Entries provided:
★ ★ ★ ★
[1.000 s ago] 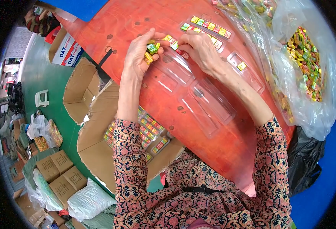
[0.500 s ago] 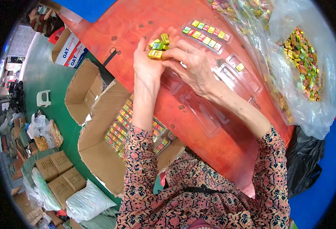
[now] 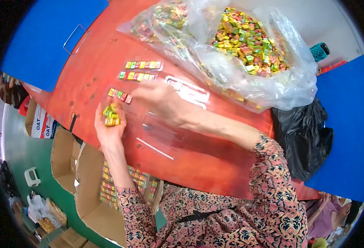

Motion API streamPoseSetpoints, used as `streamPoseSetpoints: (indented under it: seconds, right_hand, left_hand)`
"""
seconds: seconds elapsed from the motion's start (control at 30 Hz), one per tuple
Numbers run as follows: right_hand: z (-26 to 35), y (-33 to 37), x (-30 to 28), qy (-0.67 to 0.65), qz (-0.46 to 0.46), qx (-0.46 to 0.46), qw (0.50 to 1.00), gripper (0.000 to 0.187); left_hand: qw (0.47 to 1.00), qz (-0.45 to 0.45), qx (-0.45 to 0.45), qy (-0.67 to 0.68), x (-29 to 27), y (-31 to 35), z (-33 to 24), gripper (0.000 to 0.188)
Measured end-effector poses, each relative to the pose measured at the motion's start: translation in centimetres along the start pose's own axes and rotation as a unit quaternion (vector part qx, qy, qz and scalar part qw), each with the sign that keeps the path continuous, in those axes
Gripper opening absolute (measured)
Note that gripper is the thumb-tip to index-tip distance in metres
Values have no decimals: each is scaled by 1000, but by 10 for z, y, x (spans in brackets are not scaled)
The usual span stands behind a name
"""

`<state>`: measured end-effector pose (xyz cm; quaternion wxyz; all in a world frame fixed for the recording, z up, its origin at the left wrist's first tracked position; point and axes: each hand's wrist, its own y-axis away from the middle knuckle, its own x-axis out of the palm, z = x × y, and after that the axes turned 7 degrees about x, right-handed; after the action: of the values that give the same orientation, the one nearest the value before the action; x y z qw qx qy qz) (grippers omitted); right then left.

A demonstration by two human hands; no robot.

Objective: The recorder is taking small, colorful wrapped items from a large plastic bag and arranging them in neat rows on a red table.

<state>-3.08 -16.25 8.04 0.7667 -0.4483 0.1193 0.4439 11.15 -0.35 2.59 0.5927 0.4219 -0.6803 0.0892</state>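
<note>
My left hand (image 3: 111,129) is palm up over the table, cupping several small wrapped blocks (image 3: 112,115) in yellow and green. To its right my right hand (image 3: 159,101) hovers above the clear trays, smeared by motion, so its fingers cannot be made out. Just beyond the left fingertips lies a short row of wrapped blocks (image 3: 120,95) in a clear tray. Farther off are two longer rows, a far one (image 3: 144,65) and a nearer one (image 3: 136,76), in clear plastic. Another clear tray (image 3: 190,91) shines right of my right hand.
A large clear bag (image 3: 289,93) heaped with loose wrapped blocks (image 3: 248,43) stands at the far right. A black plastic bag (image 3: 304,136) hangs by the red table's (image 3: 215,165) right edge. Below left, an open carton (image 3: 93,198) holds filled trays. A white stool (image 3: 32,177) stands on the floor.
The whole view has turned and shifted. My right hand has left the left palm and moved right, over the trays. The tray nearest my hands showed one block; now a short row shows.
</note>
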Motion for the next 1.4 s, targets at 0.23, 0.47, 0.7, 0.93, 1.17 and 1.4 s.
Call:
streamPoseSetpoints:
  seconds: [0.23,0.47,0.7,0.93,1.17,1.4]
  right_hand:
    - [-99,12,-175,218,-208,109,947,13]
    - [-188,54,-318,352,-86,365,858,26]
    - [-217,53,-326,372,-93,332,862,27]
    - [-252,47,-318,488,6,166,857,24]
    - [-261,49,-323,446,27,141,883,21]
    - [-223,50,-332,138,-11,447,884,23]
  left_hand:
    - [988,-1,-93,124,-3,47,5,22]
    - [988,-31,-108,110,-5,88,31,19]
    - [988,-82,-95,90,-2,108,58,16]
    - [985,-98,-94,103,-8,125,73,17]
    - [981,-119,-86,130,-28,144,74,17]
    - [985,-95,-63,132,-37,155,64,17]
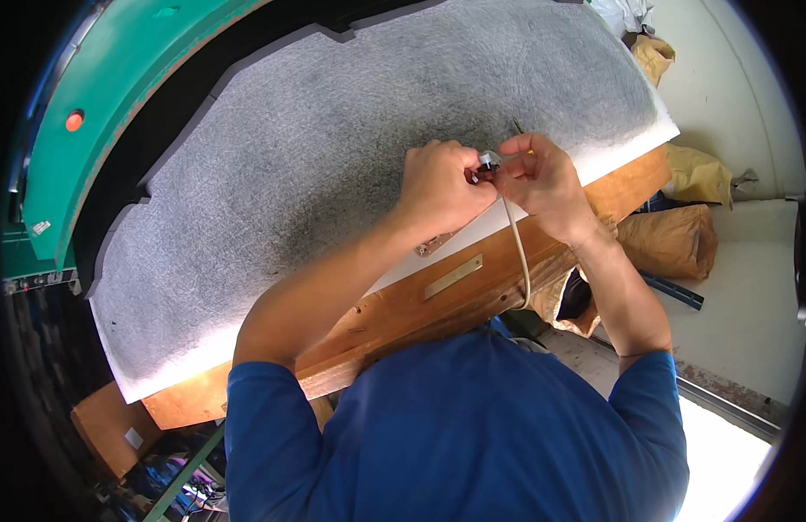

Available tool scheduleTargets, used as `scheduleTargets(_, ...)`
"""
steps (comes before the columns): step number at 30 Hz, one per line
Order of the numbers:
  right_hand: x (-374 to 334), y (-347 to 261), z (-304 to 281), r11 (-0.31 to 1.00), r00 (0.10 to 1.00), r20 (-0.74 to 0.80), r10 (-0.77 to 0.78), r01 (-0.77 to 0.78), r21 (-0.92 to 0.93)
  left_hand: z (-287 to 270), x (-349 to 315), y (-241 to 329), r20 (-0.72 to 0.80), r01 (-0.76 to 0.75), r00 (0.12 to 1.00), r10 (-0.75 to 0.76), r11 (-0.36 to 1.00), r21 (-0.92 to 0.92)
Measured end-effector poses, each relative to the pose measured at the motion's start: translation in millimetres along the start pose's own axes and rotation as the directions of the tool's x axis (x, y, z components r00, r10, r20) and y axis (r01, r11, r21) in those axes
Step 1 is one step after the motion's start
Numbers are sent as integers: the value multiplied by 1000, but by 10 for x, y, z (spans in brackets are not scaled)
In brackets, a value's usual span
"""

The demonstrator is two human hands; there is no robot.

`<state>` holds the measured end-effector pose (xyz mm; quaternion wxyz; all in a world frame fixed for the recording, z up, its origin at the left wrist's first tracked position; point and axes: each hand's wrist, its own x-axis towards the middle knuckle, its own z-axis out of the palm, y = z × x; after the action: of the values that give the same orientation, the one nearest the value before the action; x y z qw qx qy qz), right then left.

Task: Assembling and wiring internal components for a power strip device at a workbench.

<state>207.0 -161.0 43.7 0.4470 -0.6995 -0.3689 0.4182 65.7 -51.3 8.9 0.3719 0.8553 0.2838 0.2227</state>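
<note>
My left hand [442,181] is closed around a small dark part with a white block [485,160] on it, whose kind I cannot make out. My right hand [546,183] meets it from the other side, fingertips curled in a pinch close to the part. A thin dark tip [518,127] pokes out beyond the right fingers; what it belongs to is hidden. From between the hands a beige cable [519,252] hangs over the bench's front edge. Both hands are above the grey felt-like sheet [316,130], near its white front border.
The sheet covers a wooden bench [394,311] with a metal strip [453,276] set in its edge. A brown flat piece [435,244] lies beside my left wrist. Paper sacks [672,241] stand at right. A green machine frame [116,113] with an orange button curves at far left.
</note>
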Motion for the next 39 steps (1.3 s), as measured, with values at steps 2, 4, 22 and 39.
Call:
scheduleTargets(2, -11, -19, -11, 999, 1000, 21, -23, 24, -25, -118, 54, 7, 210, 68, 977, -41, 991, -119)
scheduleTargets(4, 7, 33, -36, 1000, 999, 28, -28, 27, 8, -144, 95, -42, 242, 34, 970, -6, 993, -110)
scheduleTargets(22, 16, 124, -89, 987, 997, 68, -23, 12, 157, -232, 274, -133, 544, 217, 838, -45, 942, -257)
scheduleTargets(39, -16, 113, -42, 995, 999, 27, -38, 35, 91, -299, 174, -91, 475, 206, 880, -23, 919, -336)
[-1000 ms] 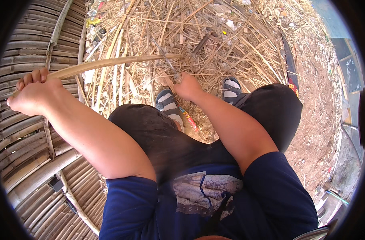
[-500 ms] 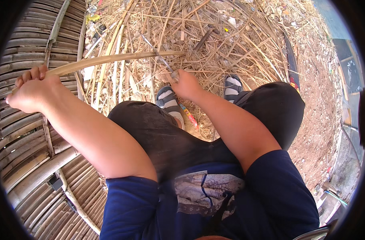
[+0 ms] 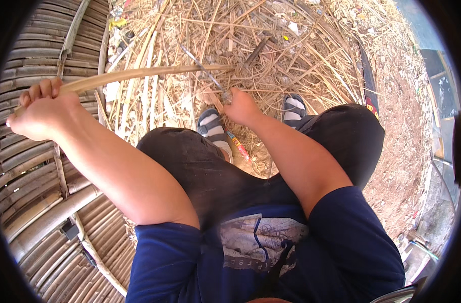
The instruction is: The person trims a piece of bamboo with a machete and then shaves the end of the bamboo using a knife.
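My left hand (image 3: 44,108) is wrapped round the left end of a long, pale, slightly curved bamboo strip (image 3: 134,74). The strip runs across to the right, and its far end reaches the litter-covered ground. Closed round the handle of a knife, my right hand (image 3: 243,107) is just in front of my left foot. The knife's narrow grey blade (image 3: 202,67) points up and to the left and crosses the strip near its right end. Most of the handle is hidden by my fingers.
A slatted bamboo wall (image 3: 33,166) stands close on my left. Shavings and split strips (image 3: 311,65) litter the ground ahead. My sandalled feet (image 3: 212,126) are apart, with a red and yellow wrapper (image 3: 239,146) between them. A dark long piece (image 3: 367,76) lies to the right.
My right hand and the knife have shifted slightly to the right along the bamboo strip. My left hand keeps its grip and has hardly moved.
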Tool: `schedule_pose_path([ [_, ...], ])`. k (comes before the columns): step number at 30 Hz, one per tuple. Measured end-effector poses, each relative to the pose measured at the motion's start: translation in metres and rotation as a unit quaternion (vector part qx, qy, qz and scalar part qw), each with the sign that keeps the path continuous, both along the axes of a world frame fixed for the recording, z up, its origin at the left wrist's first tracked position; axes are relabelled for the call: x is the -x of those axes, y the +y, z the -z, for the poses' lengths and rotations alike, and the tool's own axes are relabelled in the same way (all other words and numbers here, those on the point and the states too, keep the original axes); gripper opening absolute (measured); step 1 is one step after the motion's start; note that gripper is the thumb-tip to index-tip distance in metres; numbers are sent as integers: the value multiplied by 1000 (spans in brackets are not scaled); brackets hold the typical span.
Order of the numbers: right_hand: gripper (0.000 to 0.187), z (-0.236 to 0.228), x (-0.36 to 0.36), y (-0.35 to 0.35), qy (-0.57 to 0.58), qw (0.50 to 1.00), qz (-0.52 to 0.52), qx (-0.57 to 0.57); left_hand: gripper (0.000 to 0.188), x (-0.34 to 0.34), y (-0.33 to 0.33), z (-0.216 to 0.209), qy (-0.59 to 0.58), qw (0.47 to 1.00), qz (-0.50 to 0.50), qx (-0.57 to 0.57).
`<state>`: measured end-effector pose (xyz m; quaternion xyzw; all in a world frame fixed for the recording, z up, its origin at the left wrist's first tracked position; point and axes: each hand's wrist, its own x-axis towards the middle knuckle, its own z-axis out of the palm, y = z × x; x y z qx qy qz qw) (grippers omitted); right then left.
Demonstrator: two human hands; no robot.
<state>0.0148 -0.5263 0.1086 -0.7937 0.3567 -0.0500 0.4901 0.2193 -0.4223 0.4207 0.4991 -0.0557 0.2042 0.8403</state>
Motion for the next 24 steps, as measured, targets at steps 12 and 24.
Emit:
schedule_pose_path([
  [12,33,-91,-15,23,-107,993,-50,-10,42,-10,7,0,-95,988,118,-27],
  [24,44,34,12,-6,83,988,118,-53,28,8,-11,-11,-90,974,205,32],
])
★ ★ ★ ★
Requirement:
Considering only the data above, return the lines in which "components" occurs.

Expected answer:
Measured end-effector poses, each relative to the pose measured at the motion's start: translation in millimetres along the start pose's own axes and rotation as the directions of the tool's x axis (x, y, z components r00, r10, r20) and y axis (r01, r11, r21) in those axes
Task: Assembling and wiring internal components for a power strip device at a workbench.

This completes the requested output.